Please transcribe the listing that follows exactly; images are to be excluded.
....
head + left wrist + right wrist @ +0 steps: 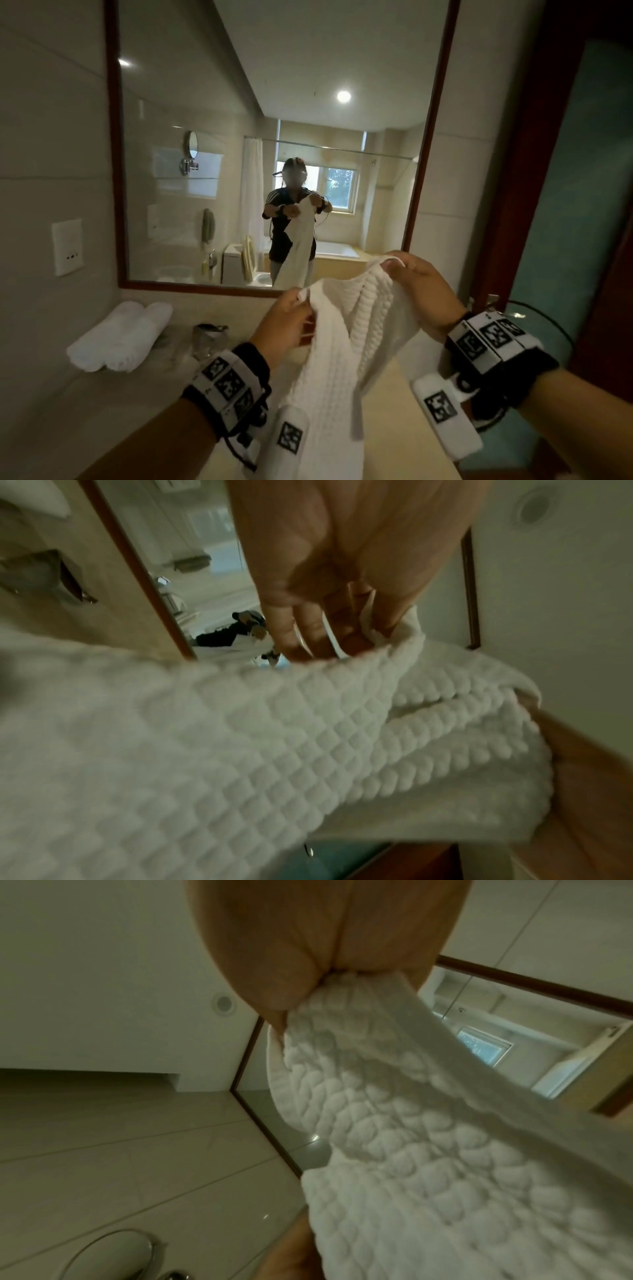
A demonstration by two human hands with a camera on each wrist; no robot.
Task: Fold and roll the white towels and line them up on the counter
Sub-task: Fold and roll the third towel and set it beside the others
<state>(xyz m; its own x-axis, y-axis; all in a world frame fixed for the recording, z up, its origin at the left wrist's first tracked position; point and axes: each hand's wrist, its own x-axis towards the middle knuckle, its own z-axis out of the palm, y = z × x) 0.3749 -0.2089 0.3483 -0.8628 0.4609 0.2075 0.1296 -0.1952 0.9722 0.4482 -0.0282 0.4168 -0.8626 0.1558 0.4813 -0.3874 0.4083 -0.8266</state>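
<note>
A white waffle-weave towel (342,346) hangs in the air above the counter, held up by both hands. My left hand (291,318) pinches its upper left corner, and my right hand (411,281) grips the upper right corner a bit higher. The cloth sags between them and drops toward the counter. In the left wrist view the fingers (308,631) curl over the towel (274,750) edge. In the right wrist view the hand (308,974) bunches the towel (394,1137). Two rolled white towels (120,337) lie side by side on the counter at the left.
A wood-framed mirror (274,144) covers the wall ahead. The beige counter (387,404) runs below it, with a glass tumbler (205,337) near the rolled towels. A wall switch plate (67,246) sits left, a dark door frame (534,171) right.
</note>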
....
### Exercise output
head + left wrist + right wrist @ +0 steps: 
A demonstration by two human hands with a camera on each wrist; no robot.
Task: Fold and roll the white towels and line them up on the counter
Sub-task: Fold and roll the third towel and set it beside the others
<state>(xyz m; its own x-axis, y-axis; all in a world frame fixed for the recording, z up, its origin at the left wrist's first tracked position; point and axes: each hand's wrist, its own x-axis towards the middle knuckle, its own z-axis out of the palm, y = z × x) 0.3749 -0.2089 0.3483 -0.8628 0.4609 0.2075 0.1296 -0.1952 0.9722 0.4482 -0.0282 0.4168 -0.8626 0.1558 0.4813 -0.3874 0.4083 -0.8266</state>
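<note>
A white waffle-weave towel (342,346) hangs in the air above the counter, held up by both hands. My left hand (291,318) pinches its upper left corner, and my right hand (411,281) grips the upper right corner a bit higher. The cloth sags between them and drops toward the counter. In the left wrist view the fingers (308,631) curl over the towel (274,750) edge. In the right wrist view the hand (308,974) bunches the towel (394,1137). Two rolled white towels (120,337) lie side by side on the counter at the left.
A wood-framed mirror (274,144) covers the wall ahead. The beige counter (387,404) runs below it, with a glass tumbler (205,337) near the rolled towels. A wall switch plate (67,246) sits left, a dark door frame (534,171) right.
</note>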

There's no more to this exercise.